Even when treatment works, patients often relapse. When that happens, chimeric antigen receptor (CAR)-T cell therapy may be an option. With this therapy, doctors remove a person’s
T cells, re-engineer them to recognize a CLL-specific protein called CD19 and place them back into the patient to help fight cancer cells. But unlike lifelong targeted therapy, CAR-T cell therapy is a one-time treatment — one that will likely continue to be tested and pushed farther up the treatment chain.
“There have been astounding results in highly refractory patients who have no other options. Some patients are many years out, with no detectable disease in their bodies,” Allan says. The biggest issue: Just 25% to 35% of patients achieve durable remissions, or no signs of cancer for a reasonable amount of time.
Even those figures are starting to shift. At City of Hope, Siddiqi’s team followed 23 patients with refractory CLL for a median of nine months and discovered that more than 80% of them achieved overall remission with about 45% complete remissions and about 70% had MRD-negative results in their blood and bone marrow biopsies within a month of receiving CAR-T cells. These results were durable at three-, six- and nine-month follow-ups and three patients have now been followed for more than one year without relapse. “Now we’re investigating whether combining CAR-T cell therapy with Imbruvica can produce even better responses,” Siddiqi says.
In the meantime, people like Dolinger and Evans feel a bit like they’re playing Russian roulette. Dolinger’s trial wrapped up in February 2018, and she has focused on bolstering her immune system ever since. Evans has been on the Imbruvica/Venclexta regimen for almost 14 months, and his blood markers remain in the normal range. “But I’m always looking one step ahead, just in case I relapse again,” he says.
Scientists increasingly believe there’s reason for hope. Although these newer, more powerful agents are not yet known to be curative, the number of patients with refractory CLL is beginning to shrink. “There are still patients that develop resistance even to the newer agents, but they make up a smaller and smaller percentage of CLL patients,” Porter says.
With the introduction of new and better therapies, CLL is slowly transforming from a chronic disease requiring lifelong treatment to a cancer that doctors can eradicate. “We don’t know if we’re there yet, but I do think we can start thinking about potentially curing it,” Porter says.
People like Evans and Dolinger are championing the cause, participating in clinical trials, increasing awareness about novel therapeutics and even raising money to advance research toward a cure. Since starting treatment in 2008, Evans has been helping patients with newly diagnosed and refractory disease in the support group setting.
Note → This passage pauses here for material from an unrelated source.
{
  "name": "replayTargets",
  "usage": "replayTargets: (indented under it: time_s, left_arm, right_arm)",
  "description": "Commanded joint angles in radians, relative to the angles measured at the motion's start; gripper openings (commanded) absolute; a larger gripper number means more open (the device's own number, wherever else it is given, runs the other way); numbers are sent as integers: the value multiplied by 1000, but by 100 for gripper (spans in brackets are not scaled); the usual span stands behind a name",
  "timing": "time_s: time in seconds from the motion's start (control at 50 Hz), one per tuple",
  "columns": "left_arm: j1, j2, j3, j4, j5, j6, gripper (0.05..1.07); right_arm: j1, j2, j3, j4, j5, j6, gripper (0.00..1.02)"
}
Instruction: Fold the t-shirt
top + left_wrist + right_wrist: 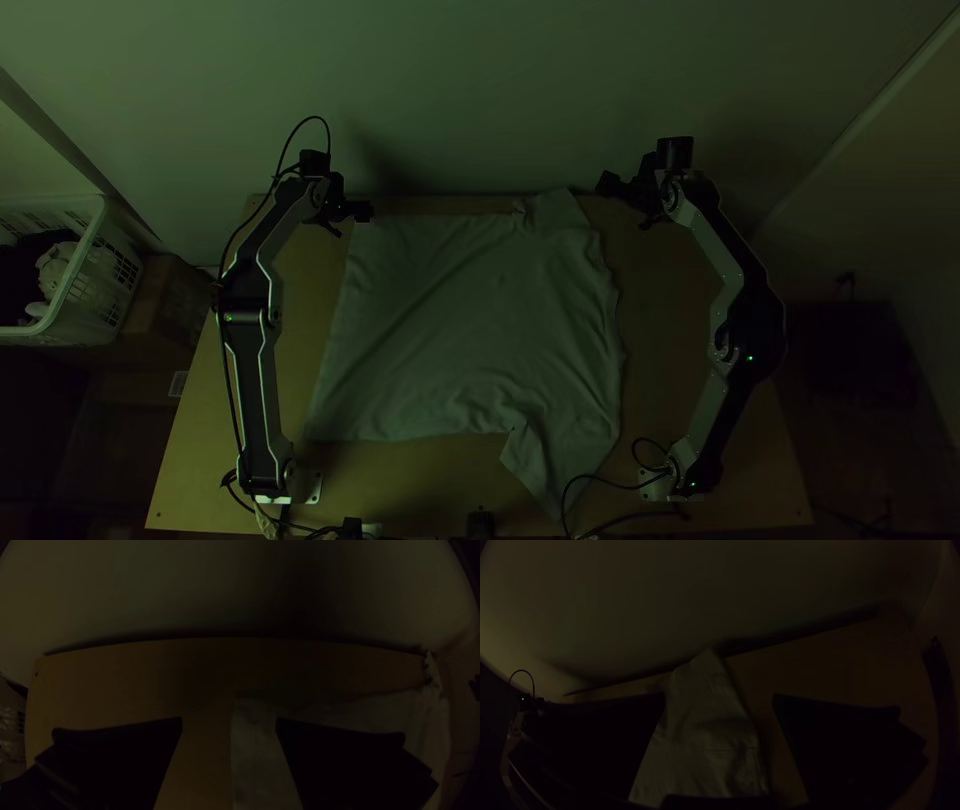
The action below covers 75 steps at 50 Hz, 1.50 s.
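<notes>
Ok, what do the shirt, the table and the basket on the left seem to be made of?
Shirt: soft matt fabric, probably cotton-like knit, from its fine wrinkles and drape; the dim light leaves the fibre open.
Table: wood or wood-look board with a smooth, plain surface, judging by its light brown tone.
Basket: likely moulded plastic, pale, with regular slots in its wall.

Top cam: high above near edge of tabletop (200, 480), aimed steeply down, farthest back. Both wrist cams: low, close over tabletop, facing its far edge. All three share that edge.
</notes>
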Motion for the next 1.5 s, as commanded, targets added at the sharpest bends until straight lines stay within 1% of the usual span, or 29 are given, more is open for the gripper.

Through his work with the CLL Society, Evans helped establish more than 31 CLL-specific support group chapters across the U.S. and two in Canada. “Training support group facilitators has become like a second career for me,” he says.
Through her work at the Leukemia & Lymphoma Society, Dolinger, too, has a career in the CLL world. For her, it’s about taking action rather than sitting on the sidelines — and it has become a family affair. “My sons have collectively raised $60,000 for CLL research,” she says. “It’s their way of doing something to help Mom.”